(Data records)
________________________

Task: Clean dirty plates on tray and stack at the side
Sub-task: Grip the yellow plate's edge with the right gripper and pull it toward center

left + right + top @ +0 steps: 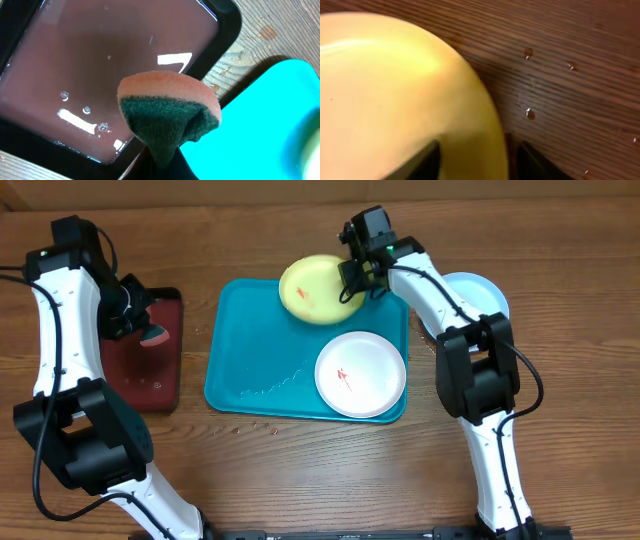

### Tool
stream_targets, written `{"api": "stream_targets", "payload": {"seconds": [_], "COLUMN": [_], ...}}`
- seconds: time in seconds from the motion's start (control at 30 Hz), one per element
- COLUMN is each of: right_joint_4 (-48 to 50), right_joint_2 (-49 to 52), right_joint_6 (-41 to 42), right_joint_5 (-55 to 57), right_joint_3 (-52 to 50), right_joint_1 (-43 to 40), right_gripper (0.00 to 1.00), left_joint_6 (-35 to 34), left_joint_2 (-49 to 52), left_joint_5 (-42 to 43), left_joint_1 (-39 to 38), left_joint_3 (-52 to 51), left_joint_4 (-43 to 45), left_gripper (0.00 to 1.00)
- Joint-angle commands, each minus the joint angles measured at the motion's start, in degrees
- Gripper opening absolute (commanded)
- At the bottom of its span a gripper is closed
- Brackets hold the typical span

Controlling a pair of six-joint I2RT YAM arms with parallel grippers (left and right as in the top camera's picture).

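The yellow-green plate (318,290) with a red smear is tilted up at the far edge of the turquoise tray (250,360). My right gripper (356,280) is shut on its right rim; the plate fills the right wrist view (395,100). The white plate (360,373) with a red smear lies flat in the tray's right part. The light blue plate (480,292) lies on the table right of the tray, partly behind my right arm. My left gripper (150,330) is shut on an orange and green sponge (167,117) above the dark red tray (100,75).
The dark red black-rimmed tray (145,380) holds liquid at the left of the table. Water drops lie on the turquoise tray's floor (270,388) and on the wood (530,114) behind it.
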Motion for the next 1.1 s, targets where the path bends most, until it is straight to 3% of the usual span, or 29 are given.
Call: {"api": "stream_targets", "payload": {"seconds": [0.0, 0.3, 0.47, 0.97, 1.07], "right_joint_4": [-0.3, -3.7, -7.7, -18.9, -17.0], "right_joint_2": [0.2, -0.2, -0.2, -0.3, -0.3], "right_joint_6": [-1.3, -0.9, -0.7, 14.1, 13.9], "right_joint_5": [1.5, -0.1, -0.2, -0.3, -0.2], "right_joint_3": [0.0, 1.4, 4.7, 8.8, 6.4], "right_joint_1": [-0.1, 1.8, 4.7, 13.1, 13.2], "right_gripper": [0.31, 0.04, 0.04, 0.04, 0.15], "left_joint_6": [1.1, 1.1, 1.1, 1.2, 1.6], "left_joint_2": [-1.3, -1.3, -1.3, -1.3, -1.3], "left_joint_5": [0.9, 0.9, 0.9, 0.9, 1.1], "left_joint_1": [-0.5, -0.6, -0.6, -0.6, -0.6], "left_joint_3": [0.1, 0.1, 0.1, 0.1, 0.1], "left_joint_4": [0.5, 1.0, 1.0, 1.0, 1.0], "left_gripper": [0.04, 0.05, 0.04, 0.04, 0.04]}}
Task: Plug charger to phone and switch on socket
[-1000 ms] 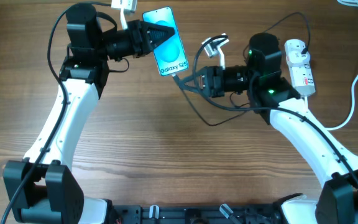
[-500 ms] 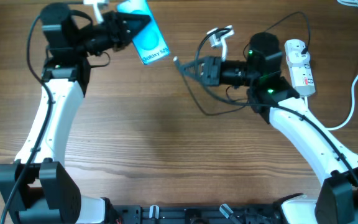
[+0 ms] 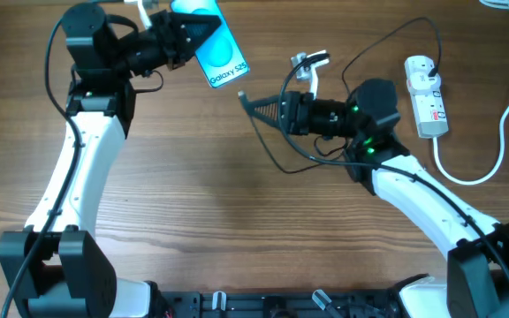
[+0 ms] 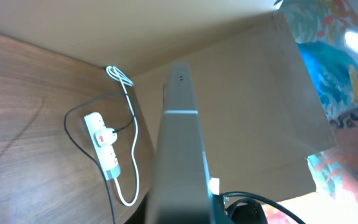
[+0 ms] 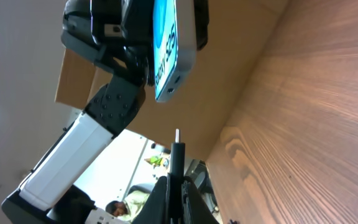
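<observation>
My left gripper [image 3: 184,37] is shut on the phone [image 3: 220,53], held above the table at the far left, its teal screen up and its lower end toward the right. In the left wrist view the phone's [image 4: 180,155] dark edge fills the centre. My right gripper [image 3: 256,104] is shut on the charger's black plug [image 3: 244,94], whose tip sits a short gap below and right of the phone's lower end. In the right wrist view the plug [image 5: 177,155] points up at the phone [image 5: 174,43], apart from it. The socket [image 3: 426,97] lies at the far right with a black plug in it.
The thin black cable [image 3: 387,40] loops from the socket to my right gripper. A thicker white cable [image 3: 489,150] curves away at the right edge. The socket also shows in the left wrist view [image 4: 101,143]. A brown cardboard panel [image 4: 253,106] stands behind the table.
My left gripper first swung the phone left and up, then brought it a little back right. My right gripper has moved left with the plug, closing toward the phone's lower end.
</observation>
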### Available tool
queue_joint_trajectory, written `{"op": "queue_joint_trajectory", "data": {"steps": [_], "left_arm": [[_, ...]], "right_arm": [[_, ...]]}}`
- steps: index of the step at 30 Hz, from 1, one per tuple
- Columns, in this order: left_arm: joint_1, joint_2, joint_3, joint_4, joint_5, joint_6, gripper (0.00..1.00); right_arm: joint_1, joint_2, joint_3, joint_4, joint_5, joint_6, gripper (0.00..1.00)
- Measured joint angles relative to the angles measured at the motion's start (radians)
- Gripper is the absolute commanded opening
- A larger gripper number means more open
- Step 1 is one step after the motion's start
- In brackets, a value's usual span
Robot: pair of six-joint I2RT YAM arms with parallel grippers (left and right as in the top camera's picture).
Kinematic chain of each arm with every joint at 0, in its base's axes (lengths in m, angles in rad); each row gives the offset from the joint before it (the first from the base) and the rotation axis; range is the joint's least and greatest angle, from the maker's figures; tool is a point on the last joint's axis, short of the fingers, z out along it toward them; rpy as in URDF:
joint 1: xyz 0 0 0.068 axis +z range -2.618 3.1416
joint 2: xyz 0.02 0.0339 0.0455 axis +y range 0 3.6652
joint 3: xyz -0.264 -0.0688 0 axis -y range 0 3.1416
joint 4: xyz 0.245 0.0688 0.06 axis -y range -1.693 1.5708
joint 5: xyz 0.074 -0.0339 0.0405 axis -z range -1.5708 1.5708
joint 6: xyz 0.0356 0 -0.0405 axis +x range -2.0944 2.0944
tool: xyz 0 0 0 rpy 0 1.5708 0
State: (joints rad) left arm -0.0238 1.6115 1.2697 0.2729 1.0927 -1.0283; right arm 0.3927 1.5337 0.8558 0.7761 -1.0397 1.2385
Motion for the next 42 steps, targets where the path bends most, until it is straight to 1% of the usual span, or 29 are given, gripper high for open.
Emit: {"op": "queue_joint_trajectory", "data": {"steps": [11,24,32,42], "left_arm": [[-0.016,0.000,0.000,-0.004,0.001,-0.003,0.04],[-0.019,0.000,0.000,-0.006,0.015,-0.003,0.04],[-0.050,0.000,0.000,-0.006,0.016,-0.003,0.04],[-0.021,0.000,0.000,-0.007,0.014,-0.003,0.04]], "right_arm": [[0.000,0.001,0.000,0.041,0.002,0.015,0.05],[0.000,0.001,0.000,0.041,0.039,0.015,0.04],[0.000,0.002,0.000,0.042,0.047,0.015,0.05],[0.000,0.004,0.000,0.058,0.040,0.014,0.04]]}}
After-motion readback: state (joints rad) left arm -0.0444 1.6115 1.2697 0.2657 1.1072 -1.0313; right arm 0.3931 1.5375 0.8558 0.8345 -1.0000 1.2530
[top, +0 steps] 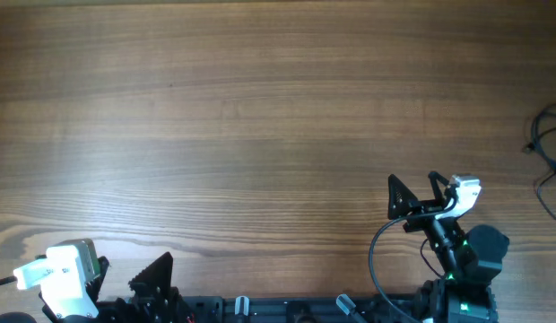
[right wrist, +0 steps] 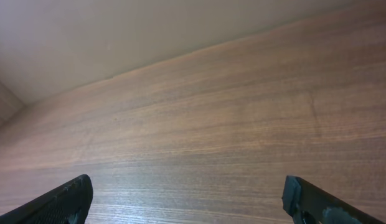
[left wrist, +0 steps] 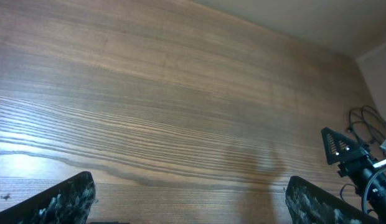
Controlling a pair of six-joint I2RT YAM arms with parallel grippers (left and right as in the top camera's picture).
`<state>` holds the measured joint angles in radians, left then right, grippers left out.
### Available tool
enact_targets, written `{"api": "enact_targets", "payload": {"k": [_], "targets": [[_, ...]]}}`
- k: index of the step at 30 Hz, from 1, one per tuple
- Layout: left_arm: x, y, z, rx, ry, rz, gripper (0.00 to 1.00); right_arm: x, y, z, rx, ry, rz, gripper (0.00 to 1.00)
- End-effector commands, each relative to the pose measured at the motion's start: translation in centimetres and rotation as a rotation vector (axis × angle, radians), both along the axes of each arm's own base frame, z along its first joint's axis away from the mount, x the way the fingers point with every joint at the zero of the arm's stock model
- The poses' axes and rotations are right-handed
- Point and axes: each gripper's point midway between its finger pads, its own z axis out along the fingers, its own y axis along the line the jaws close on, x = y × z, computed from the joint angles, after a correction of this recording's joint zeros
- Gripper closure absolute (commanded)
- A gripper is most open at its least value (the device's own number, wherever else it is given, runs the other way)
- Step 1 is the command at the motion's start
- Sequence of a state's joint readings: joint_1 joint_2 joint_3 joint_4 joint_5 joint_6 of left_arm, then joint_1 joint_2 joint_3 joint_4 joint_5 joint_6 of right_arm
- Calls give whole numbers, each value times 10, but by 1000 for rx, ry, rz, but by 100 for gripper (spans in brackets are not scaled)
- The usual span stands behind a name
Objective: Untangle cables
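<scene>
The cables (top: 547, 144) lay looped at the table (top: 260, 108) edge; the left pincer (left wrist: 190, 180) and right pincer (right wrist: 187, 182) stood wide, empty.

The wooden counter (left wrist: 180, 93) fills the view. The left hand (left wrist: 190, 200) shows its fingers (left wrist: 65, 199) spread wide at the lower edge, holding nothing. At far right, the right arm (left wrist: 355, 163) stands near the looped cables (left wrist: 366, 121).
</scene>
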<state>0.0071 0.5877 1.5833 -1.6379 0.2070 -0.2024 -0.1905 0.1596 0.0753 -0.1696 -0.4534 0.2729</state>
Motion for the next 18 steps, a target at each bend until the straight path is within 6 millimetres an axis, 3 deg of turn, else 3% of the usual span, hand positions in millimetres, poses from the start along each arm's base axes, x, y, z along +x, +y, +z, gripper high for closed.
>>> {"api": "enact_targets", "payload": {"k": [1, 6, 12, 18], "targets": [[-2, -1, 2, 12, -17, -15, 0, 2, -2, -1, 14, 11, -17, 0], [-2, -1, 2, 12, -16, -16, 0, 0, 1, 7, 7, -27, -5, 0], [-1, -1, 3, 12, -20, -16, 0, -11, 30, 37, -7, -167, 118, 0], [-1, -1, 3, 12, -19, -16, 0, -12, 31, 35, -6, -161, 122, 0]]}}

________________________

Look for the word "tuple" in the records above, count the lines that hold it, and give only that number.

2